Rotunda Level 5: Dibujos sin papel, Bichos, Bichitos, and Tejeduras (1976–91)

30/03/2023 3 min
Rotunda Level 5: Dibujos sin papel, Bichos, Bichitos, and Tejeduras (1976–91)

Listen "Rotunda Level 5: Dibujos sin papel, Bichos, Bichitos, and Tejeduras (1976–91)"

Episode Synopsis

Join curators Geaninne Gutiérrez-Guimarães and Pablo León de la Barra as they discuss Gego’s investigations of line, space, and form in her later works.

Transcript
Pablo León de la Barra: In the late ’70s and early ’80s, Gego develops one of her biggest bodies of work, which is the "Dibujos sin papel," the “drawings without paper.”

Geaninne Guimaraes: Here’s Gego working on the series for 12 years, from 1976 to 1988, which is by far one of her longest running series.

Pablo León de la Barra: She challenges what a drawing can be. The drawing doesn’t need the paper anymore, doesn’t need the pencil, doesn’t need the carbon. It doesn’t need the frame. The drawings are now free in space.

Geaninne Gutiérrez-Guimarães: No longer is she using the available industrial elements that she was using from the, you know, ’50s, ’60s and ’70s. Here she is really looking into her own archive now and recycling, reusing.

Pablo León de la Barra: She starts to integrate leftovers of electronic equipment, parts that she finds maybe in the trash. They also relate to the appearance of the shantytown, so the favela cities that are made out of found material. There’s a relationship between Gego seeing the changes that are happening in Caracas, a city that she saw being transformed into a modern city but which at that moment cannot house anymore the overgrowing population, which does not have access to everything that modernity had promised. And this starts to appear in Gego’s work: the kind of disenchantment with the promises of the shapes of modernity.

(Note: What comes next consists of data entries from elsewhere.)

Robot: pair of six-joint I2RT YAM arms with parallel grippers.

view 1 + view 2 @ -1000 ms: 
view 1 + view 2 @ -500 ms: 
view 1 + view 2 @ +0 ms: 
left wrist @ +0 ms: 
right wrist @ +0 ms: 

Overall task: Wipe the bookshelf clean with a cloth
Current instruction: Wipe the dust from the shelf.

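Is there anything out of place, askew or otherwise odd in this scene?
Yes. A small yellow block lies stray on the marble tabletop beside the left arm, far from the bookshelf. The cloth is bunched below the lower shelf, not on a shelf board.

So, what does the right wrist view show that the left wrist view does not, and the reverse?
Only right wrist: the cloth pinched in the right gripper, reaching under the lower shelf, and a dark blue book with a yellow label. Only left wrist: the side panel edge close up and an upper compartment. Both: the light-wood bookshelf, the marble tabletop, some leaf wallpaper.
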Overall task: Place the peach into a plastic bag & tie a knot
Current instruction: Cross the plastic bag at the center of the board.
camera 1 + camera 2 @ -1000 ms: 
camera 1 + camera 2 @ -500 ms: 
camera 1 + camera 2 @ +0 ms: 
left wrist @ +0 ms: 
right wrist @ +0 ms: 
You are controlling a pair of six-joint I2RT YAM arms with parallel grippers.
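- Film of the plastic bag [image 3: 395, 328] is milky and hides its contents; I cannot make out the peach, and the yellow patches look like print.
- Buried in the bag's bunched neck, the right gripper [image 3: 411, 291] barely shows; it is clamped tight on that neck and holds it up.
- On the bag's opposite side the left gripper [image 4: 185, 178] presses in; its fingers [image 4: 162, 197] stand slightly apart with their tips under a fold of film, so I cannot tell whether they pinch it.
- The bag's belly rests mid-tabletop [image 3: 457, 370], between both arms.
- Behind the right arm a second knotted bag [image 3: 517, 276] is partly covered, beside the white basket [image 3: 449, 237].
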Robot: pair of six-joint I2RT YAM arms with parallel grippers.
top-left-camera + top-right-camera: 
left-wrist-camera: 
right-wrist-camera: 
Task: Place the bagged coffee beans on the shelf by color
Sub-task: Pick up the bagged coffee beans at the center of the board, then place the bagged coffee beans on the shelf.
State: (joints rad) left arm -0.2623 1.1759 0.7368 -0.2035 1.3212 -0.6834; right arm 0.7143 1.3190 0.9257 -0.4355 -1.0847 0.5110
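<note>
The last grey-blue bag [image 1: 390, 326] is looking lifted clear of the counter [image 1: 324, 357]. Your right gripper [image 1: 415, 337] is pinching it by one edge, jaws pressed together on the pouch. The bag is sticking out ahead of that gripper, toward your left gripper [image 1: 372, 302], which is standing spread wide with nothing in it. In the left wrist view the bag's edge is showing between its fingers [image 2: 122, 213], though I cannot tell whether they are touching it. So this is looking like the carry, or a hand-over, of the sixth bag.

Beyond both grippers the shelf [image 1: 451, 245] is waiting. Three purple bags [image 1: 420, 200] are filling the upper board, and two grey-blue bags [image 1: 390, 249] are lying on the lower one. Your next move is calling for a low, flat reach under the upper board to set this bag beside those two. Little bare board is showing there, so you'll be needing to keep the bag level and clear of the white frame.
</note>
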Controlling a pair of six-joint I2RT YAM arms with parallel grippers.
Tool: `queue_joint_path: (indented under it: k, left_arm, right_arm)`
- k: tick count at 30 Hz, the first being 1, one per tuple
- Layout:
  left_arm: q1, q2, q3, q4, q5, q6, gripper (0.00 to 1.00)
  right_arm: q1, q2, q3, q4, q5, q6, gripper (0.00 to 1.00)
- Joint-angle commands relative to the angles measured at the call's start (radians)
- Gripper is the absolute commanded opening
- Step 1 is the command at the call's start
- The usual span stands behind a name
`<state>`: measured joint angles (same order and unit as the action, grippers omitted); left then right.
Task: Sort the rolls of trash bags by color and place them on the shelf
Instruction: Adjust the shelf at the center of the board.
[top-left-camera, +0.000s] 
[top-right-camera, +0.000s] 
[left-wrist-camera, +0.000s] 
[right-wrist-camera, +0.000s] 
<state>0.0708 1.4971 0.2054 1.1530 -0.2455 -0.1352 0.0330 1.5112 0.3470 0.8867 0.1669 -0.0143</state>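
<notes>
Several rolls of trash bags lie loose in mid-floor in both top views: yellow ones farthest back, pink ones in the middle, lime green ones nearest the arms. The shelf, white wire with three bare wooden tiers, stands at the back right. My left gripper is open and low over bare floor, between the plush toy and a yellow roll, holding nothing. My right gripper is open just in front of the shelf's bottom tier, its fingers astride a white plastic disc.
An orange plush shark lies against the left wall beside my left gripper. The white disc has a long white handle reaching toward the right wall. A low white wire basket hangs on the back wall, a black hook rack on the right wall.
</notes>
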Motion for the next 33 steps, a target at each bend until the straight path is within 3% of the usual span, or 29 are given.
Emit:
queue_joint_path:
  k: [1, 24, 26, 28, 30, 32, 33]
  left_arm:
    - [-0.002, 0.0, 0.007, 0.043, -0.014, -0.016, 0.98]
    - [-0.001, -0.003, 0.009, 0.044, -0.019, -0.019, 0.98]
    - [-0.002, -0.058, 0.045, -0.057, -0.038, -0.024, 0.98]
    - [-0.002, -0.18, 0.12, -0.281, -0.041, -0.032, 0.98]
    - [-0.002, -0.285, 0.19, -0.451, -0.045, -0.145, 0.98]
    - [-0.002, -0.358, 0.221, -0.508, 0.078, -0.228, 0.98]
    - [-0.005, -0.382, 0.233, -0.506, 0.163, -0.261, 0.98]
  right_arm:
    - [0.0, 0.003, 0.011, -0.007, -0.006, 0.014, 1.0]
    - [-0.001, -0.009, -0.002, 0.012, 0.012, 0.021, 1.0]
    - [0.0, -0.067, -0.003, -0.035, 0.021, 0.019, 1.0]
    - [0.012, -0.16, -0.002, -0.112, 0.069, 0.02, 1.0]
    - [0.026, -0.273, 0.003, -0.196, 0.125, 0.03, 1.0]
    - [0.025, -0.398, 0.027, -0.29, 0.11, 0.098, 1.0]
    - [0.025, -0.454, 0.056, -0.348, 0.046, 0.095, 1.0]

In a later series—which is one of her last series, the "Bichos"—perfect geometry doesn’t exist anymore. No, the "Bichos" are made out of collapsed forms, where the wire becomes shapeless, no? Where the remains of something that could have been now exists as formless structures.

Geaninne Gutiérrez-Guimarães: During the late 1980s to the early 1990s, she’s starting the series that she calls "Tejeduras," or “weavings.” And these are very small-scale works on paper, almost collage-like, that are composed of strips of paper that she interlaces and creates these abstract patterns. If we think about what she was doing in her earlier sculptures, with "Reticulárea," where she is kind of weaving with steel and aluminum and wire—here she’s really kind of taking it back now to very basic form of paper.

When Gego dies in 1994, she leaves behind a wealth of artworks. And so, it really falls onto her children and her family as heirs to preserve her artistic production. Fundacion Gego has been crucial within this endeavor. And the directors of that foundation, Tomas Gunz and Barbara Gunz, who are Gego's children, really opened up their doors to us.

Pablo León de la Barra: In this way, exhibition at the Guggenheim is a celebration of their efforts and of their work. It is also a celebration of Gego’s life, of a woman who challenged adversity but for whom art was a medium or a way into which continue being alive, in which to challenge the norms of her time, no? If you learn to read through the language of abstraction, you also see that the lines are also the lines of a life, no?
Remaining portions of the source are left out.